Why Odd Number of etcd Nodes Ensures High Availability in Production ?
Posted in Kubernetes, High Availability, etcd on October 26, 2024 by anishbista60 ‐ 3 min read

Introduction
In building resilient Kubernetes clusters, etcd is crucial. As Kubernetes’ primary database, it stores the entire cluster state, making etcd essential for smooth operation. One often-overlooked aspect of etcd’s configuration is the cluster’s node count. But why is an odd number of nodes recommended for production?
In this blog, we’ll explore why this best practice exists, examining the Raft consensus algorithm, high availability, and an example comparing different setups.
Understanding etcd and High Availability
etcd is a distributed key-value store for storing all cluster data, configurations, secrets, and service discovery information.
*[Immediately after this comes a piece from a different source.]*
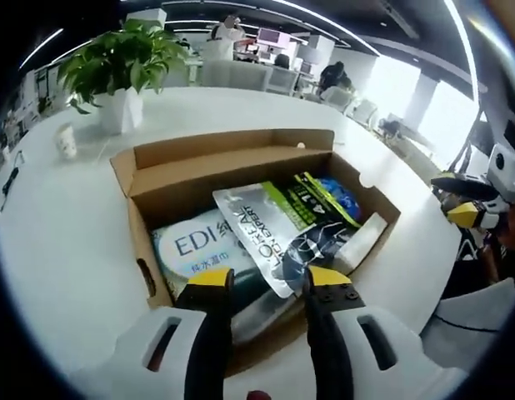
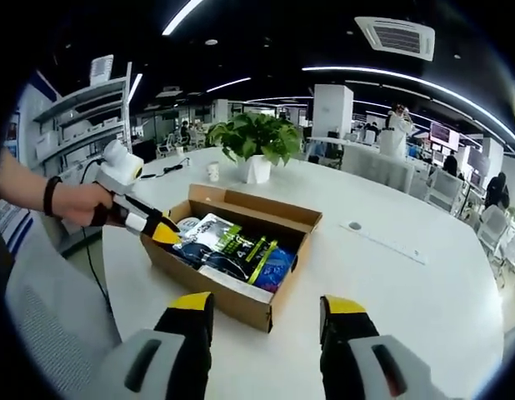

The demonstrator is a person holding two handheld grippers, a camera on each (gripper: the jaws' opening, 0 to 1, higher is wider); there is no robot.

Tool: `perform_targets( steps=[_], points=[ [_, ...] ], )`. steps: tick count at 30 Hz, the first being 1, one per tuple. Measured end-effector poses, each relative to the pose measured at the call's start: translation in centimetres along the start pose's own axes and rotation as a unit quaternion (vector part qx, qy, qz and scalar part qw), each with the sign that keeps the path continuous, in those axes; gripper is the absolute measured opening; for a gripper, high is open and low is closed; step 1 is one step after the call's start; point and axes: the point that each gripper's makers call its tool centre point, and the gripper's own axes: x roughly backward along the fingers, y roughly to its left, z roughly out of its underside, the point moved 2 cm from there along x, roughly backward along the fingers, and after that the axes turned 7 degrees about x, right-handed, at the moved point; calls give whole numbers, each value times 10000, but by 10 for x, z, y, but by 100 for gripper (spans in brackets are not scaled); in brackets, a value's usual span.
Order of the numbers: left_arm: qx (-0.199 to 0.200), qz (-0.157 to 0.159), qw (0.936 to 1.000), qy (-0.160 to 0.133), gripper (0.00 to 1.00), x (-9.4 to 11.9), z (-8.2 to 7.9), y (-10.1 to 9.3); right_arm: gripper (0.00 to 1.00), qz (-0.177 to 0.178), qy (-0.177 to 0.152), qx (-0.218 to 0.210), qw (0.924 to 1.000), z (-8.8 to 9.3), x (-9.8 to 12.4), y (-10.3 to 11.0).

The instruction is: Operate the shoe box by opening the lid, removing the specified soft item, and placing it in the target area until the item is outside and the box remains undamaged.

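2 grippers work around an open cardboard shoe box [image 2: 241, 279] sitting on a white round table [image 2: 407, 292]. In the right gripper view the box's long axis runs from lower left to upper right, with its lid flap [image 2: 257, 206] folded up along the far long side. In the left gripper view the same box [image 1: 157, 179] lies with one short end nearest the camera and its long axis running away toward the upper right.

Inside the box, a grey-and-green foil pouch [image 1: 270, 229] lies slanted across the middle, its long axis pointing from the far left toward the near right and its near corner reaching between the left gripper's tips. Beneath it on the left is a soft white pack printed "EDI" [image 1: 199, 250]. A blue item [image 1: 337, 196] sits at the far end, and a white strip [image 1: 366, 237] lies along the right wall.

The left gripper [image 1: 266, 283] has its yellow-tipped jaws spread apart, poised at the box's near end and closed on nothing; in the right gripper view it [image 2: 162, 232] reaches the box's left corner, held by a hand [image 2: 82, 204]. The right gripper [image 2: 266, 304] also stands apart, short of the box and above bare table.

A potted plant [image 2: 257, 146] and a small cup [image 2: 212, 172] stand beyond the box.
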Motion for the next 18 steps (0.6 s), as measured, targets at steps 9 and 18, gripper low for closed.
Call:
perform_targets(
  steps=[9, 18],
  points=[
    [74, -37, 9998, 171, 30, -10, -2, 1, 49, 50, 97, -10, 9999, 10, 8, 0],
    [411, 130, 9989, 188, 25, -16, -5, -5, 49, 68, 169, -49, 9998, 17, 10, 0]
  ],
)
For Kubernetes clusters to be resilient, etcd must also be highly available—this is where the concept of quorum comes into play.
The Role of the Raft Consensus Algorithm
etcd uses the Raft consensus algorithm to replicate data across all nodes, ensuring all nodes agree on data consistency. In Raft, one node acts as the leader, with the rest as followers. When a leader fails, a quorum (majority of nodes) elects a new leader. This is why having an odd number of nodes is essential to avoid split-brain scenarios and simplify leader election.
What is a Quorum?
A quorum is the minimum number of nodes required to agree on any transaction. The quorum size calculation ensures the cluster can still operate even if some nodes fail:
Quorum = (N/2) + 1
Here, N
is the total number of nodes in the cluster. This formula ensures the cluster maintains write capability during failures.
Why Odd Number of Nodes?
Having an odd number of nodes simplifies the quorum calculation and optimizes availability.
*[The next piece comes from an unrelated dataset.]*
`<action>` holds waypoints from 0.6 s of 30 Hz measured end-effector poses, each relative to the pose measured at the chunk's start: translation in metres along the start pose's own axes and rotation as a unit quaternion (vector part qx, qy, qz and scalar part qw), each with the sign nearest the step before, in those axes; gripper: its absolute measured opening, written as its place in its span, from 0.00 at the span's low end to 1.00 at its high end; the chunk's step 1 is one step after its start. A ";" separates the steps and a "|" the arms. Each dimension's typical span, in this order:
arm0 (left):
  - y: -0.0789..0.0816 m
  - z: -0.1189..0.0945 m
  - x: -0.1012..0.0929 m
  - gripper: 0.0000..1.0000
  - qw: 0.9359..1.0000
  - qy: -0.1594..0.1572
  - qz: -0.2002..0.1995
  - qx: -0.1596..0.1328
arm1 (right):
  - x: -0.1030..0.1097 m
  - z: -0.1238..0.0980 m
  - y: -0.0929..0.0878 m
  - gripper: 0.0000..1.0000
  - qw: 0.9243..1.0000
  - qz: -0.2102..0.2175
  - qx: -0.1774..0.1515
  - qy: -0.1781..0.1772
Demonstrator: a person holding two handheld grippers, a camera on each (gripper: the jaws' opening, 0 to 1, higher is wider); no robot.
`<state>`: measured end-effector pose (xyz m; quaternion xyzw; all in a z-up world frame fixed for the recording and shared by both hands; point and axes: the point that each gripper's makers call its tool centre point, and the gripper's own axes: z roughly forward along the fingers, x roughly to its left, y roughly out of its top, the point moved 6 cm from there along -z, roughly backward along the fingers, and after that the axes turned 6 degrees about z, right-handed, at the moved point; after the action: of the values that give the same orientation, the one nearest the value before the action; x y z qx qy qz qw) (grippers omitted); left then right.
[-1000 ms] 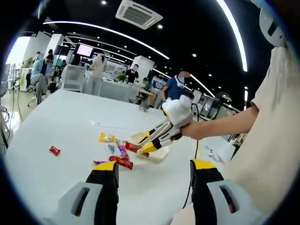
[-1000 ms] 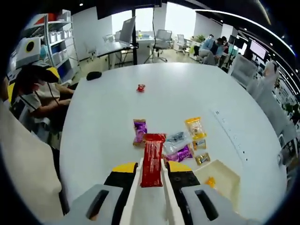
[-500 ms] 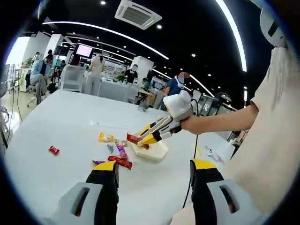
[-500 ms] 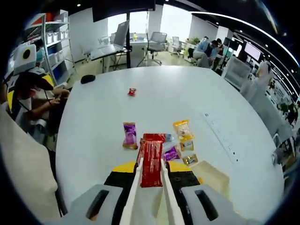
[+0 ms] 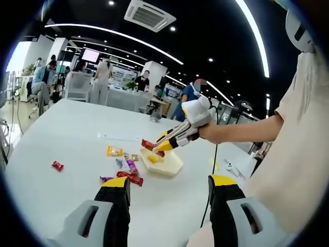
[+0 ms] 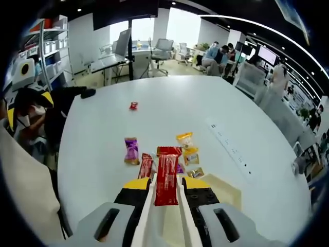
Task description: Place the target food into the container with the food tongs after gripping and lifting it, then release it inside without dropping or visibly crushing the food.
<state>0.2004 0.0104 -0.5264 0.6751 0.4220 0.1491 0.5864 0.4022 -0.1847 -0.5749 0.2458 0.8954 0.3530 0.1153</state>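
My right gripper (image 6: 165,186) is shut on white food tongs (image 6: 149,206), and the tongs pinch a red snack bar (image 6: 165,172) that sticks out forward, lifted off the table. In the left gripper view the right gripper (image 5: 177,135), held in a hand, hovers with the red snack bar (image 5: 149,145) over the far left edge of the cream container (image 5: 172,165). A small yellow piece (image 5: 152,158) lies in it. The cream container (image 6: 223,186) sits just right of my right jaws. My left gripper (image 5: 169,186) stands open, holding nothing, above the near part of the table.
Loose snacks lie on the white table (image 6: 103,128): a purple packet (image 6: 131,151), a red packet (image 6: 146,165), a yellow packet (image 6: 185,139) and a small red candy (image 6: 133,105). A white power strip (image 6: 230,149) lies to the right. People sit at desks beyond.
The right gripper has risen from the table with the red bar in the tongs and now hovers by the container. A red packet shows beside the purple one. The left gripper has stayed open.
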 end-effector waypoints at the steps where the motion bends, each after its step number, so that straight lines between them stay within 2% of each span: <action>1: 0.000 0.000 0.000 0.61 1.000 0.000 0.001 0.001 | -0.002 -0.001 0.000 0.23 1.000 0.004 -0.001 -0.002; 12: 0.000 0.002 -0.002 0.62 1.000 -0.001 0.002 0.002 | -0.016 -0.013 0.002 0.24 1.000 0.010 -0.007 -0.022; 18: 0.001 0.003 -0.003 0.62 1.000 -0.002 0.004 0.003 | -0.031 -0.020 -0.002 0.24 0.999 0.021 -0.011 -0.039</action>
<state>0.2009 0.0069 -0.5257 0.6784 0.4189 0.1489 0.5849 0.4203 -0.2131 -0.5610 0.2770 0.8808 0.3555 0.1449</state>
- Optimal Quorum Calculation: In a 3-node cluster, quorum is 2, allowing 1 node to fail. A 4-node cluster also has a quorum of 3, still tolerating just 1 node failure. The 4th node adds no value in terms of availability.
- Leader Election & Split-Brain Prevention: Odd numbers prevent ties, streamlining leader election.
- Cost-Effectiveness: Odd-numbered setups avoid redundant resource expenses.
3-Node vs. 4-Node etcd Clusters: A Practical Example
Scenario 1: 3-Node etcd Cluster
In a 3-node cluster:
Quorum = (3/2) + 1 = 2
- Fault Tolerance: The cluster tolerates 1 node failure with quorum maintained.
- High Availability: Write operations continue with 2 nodes, maintaining consistency.
Scenario 2: 4-Node etcd Cluster
For a 4-node cluster:
Quorum = (4/2) + 1 = 3
- Fault Tolerance: Only 1 node failure tolerance, the same as the 3-node cluster.
- High Availability: No added availability, making the extra node redundant.
When to Consider More Nodes: The 5-Node Cluster
If higher availability is necessary, the next logical step is a 5-node cluster:
Quorum = (5/2) + 1 = 3
- Fault Tolerance: Tolerates up to 2 node failures while maintaining quorum.
- High Availability: Provides greater resilience than 3- or 4-node clusters, justifying the added resources.
Conclusion
The Raft algorithm in etcd relies on a majority for data consistency and leader election. Opting for an odd number of nodes ensures optimal fault tolerance without overspending. For most setups, a 3-node cluster is sufficient, while a 5-node cluster is a strong option if higher availability is needed.
By choosing an odd number of etcd nodes, you optimize for performance, cost, and resilience, building a more robust Kubernetes cluster.